Investigations show that after Sefalana withdrew its financial support to Grow Mine Africa, the other shareholders of Grow Mine Africa are struggling to raise the funds and thus meet the Gambling Authority’s requirements before issuance of a national lottery licence to Grow Mine.
Investigations also show that Sefalana withdrew its financial support because of a fallout and infighting among shareholders of Grow Mine Africa for control of the company as it stood on the threshold of becoming a source of unprecedented golden goose. According to those in the know, the infighting caused potential financial backers to baulk for fear that the bickering could harm prospects of Grow Mine getting the lotto licence.
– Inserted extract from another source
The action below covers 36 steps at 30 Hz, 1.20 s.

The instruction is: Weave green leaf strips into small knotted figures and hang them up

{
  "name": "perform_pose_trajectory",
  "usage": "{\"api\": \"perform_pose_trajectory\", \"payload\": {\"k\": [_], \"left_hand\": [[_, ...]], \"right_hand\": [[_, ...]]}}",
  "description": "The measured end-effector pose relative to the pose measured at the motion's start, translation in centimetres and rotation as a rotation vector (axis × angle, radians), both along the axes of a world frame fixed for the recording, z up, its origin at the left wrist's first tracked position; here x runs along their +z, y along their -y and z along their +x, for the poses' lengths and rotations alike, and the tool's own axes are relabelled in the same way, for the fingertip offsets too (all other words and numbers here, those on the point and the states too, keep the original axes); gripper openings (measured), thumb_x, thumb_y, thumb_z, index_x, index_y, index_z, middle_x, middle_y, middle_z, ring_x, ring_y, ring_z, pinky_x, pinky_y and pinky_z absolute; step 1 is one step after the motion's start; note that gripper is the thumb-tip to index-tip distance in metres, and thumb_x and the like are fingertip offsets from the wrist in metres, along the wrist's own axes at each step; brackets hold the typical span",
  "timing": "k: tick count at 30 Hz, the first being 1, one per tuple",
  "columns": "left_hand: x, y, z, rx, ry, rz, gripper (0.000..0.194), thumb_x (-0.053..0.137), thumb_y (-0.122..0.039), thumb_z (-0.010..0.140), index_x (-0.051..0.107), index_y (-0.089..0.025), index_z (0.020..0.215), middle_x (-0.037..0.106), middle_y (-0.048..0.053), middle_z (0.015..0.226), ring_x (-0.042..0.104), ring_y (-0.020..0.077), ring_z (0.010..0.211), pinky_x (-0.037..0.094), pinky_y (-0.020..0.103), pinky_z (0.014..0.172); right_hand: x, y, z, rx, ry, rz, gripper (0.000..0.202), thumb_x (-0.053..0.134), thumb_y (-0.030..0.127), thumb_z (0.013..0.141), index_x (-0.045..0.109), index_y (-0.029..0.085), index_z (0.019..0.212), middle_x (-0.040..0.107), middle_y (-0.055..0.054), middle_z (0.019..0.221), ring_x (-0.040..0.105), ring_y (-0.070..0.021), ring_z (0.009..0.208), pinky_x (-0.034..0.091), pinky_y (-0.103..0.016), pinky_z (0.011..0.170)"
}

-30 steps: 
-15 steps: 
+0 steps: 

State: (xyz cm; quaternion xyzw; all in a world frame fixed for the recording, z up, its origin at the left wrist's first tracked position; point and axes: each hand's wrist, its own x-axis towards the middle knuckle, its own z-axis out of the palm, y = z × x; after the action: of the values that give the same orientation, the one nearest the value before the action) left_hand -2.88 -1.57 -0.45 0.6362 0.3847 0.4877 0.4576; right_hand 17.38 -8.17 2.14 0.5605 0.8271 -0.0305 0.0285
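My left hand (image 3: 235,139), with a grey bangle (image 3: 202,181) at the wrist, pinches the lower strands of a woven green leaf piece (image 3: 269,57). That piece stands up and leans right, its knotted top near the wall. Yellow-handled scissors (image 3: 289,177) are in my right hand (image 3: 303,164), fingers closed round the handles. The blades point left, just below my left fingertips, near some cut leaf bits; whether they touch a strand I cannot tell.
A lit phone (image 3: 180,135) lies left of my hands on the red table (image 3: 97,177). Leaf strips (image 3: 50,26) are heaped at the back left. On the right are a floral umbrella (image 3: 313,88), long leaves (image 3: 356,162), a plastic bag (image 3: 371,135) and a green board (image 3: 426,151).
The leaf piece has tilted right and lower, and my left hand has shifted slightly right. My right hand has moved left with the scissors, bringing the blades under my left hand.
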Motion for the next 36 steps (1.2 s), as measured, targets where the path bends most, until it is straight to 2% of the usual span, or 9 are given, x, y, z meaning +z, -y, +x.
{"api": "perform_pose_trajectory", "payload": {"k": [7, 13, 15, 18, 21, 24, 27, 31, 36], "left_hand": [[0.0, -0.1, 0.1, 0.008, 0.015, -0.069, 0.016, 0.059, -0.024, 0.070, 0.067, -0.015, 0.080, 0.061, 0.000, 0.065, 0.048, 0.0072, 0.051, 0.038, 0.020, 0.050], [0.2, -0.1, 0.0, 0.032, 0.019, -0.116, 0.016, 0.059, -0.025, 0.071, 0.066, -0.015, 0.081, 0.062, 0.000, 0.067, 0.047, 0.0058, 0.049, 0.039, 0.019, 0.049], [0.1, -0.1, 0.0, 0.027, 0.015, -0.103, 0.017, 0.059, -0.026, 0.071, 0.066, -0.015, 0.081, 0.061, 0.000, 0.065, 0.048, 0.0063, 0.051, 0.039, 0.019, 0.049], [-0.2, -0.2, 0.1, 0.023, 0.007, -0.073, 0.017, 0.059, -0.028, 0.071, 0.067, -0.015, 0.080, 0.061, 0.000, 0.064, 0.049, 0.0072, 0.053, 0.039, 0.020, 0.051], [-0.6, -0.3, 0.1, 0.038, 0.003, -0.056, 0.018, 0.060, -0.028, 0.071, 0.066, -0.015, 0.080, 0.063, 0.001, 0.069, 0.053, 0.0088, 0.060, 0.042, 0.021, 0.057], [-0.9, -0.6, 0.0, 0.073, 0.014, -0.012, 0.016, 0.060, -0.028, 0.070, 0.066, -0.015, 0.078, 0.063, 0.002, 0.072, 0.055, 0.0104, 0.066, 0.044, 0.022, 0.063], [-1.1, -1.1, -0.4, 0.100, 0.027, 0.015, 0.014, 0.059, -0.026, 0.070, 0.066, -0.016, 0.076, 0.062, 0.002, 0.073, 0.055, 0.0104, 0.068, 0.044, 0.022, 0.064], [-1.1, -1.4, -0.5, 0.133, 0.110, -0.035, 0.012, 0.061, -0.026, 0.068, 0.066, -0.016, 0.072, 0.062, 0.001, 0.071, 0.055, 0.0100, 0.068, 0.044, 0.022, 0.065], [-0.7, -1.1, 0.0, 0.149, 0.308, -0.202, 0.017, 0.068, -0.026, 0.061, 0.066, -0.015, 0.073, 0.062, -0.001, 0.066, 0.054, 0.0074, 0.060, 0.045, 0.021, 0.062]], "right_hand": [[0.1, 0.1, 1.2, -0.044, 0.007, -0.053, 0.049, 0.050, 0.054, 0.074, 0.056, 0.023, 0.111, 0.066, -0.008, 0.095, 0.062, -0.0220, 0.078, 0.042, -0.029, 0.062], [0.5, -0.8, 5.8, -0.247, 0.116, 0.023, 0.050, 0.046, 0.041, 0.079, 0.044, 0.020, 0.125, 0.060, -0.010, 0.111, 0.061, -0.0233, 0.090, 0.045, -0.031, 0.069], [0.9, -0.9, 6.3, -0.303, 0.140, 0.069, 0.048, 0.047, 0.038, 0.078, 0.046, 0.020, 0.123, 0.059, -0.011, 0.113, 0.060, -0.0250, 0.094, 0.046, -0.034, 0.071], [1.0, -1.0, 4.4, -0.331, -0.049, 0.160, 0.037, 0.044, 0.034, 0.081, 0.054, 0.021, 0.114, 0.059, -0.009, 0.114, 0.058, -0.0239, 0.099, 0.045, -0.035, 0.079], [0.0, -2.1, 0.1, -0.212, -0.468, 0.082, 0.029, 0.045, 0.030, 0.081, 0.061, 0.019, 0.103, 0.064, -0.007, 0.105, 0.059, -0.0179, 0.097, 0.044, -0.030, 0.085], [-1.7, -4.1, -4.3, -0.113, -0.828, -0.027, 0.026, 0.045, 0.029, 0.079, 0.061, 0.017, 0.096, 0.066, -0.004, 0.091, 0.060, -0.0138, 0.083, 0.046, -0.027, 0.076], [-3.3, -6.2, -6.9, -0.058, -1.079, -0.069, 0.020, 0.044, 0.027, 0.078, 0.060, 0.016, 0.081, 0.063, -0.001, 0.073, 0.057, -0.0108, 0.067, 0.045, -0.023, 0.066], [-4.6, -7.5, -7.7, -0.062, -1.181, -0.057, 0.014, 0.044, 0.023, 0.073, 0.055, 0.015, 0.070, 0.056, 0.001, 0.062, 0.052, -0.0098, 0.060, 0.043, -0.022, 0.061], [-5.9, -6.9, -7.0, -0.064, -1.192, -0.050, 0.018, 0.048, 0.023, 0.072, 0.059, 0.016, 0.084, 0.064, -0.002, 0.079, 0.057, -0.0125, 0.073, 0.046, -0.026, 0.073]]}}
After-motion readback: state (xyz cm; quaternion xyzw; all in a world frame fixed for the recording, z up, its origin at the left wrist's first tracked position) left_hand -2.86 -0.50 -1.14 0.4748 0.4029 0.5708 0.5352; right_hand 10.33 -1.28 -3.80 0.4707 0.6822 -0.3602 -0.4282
As things stand, Grow Mine is currently struggling to raise P100 million or at least secure a financial guarantor so as to meet the requirements of the Gambling Authority. In the lotto licence negotiations, it is also a requirement for Grow Mine to have a clear national lottery roll-out plan.
However, sources say Grow Mine Africa has proposed a phased roll-out to the Gambling Authority whereby they wanted to roll it out city by city because of the company’s financial shortfalls. The Gambling Authority is said to be against this because the national lotto should be a national project rolled out to all parts of Botswana in at the same time.
The Chairman of Grow Mine was asked about their proposed city by city roll-out plan and what their next plan may be since the Authority is against that idea. Matlhaga has seen The Business Weekly & Review’s inquiry but has not responded to it.
Next week will be exactly one year since the announcement of Grow Mine Africa as the preferred bidder for the national lotto. On 4 June 2020, the Gambling Authority, under the captaincy of Johnson, announced its preferred bidder for the 10-year licence for what is a lucrative multi-billion pula industry in 2017.
Ithuba Solutions (Pty) Ltd was named the reserve bidder. Directors of Ithuba Solutions are Todd Mangadi, Benson Madisa, Lawrence Maika and their South African partners Louis Almero Du Pisanie, Mogonedi wa Andrew Mafojane and Charmaine Mabuza. Ithuba RSA owns 75 percent shares while 25 percent is owned by citizen shareholders through Flameback Botswana (Pty) Ltd.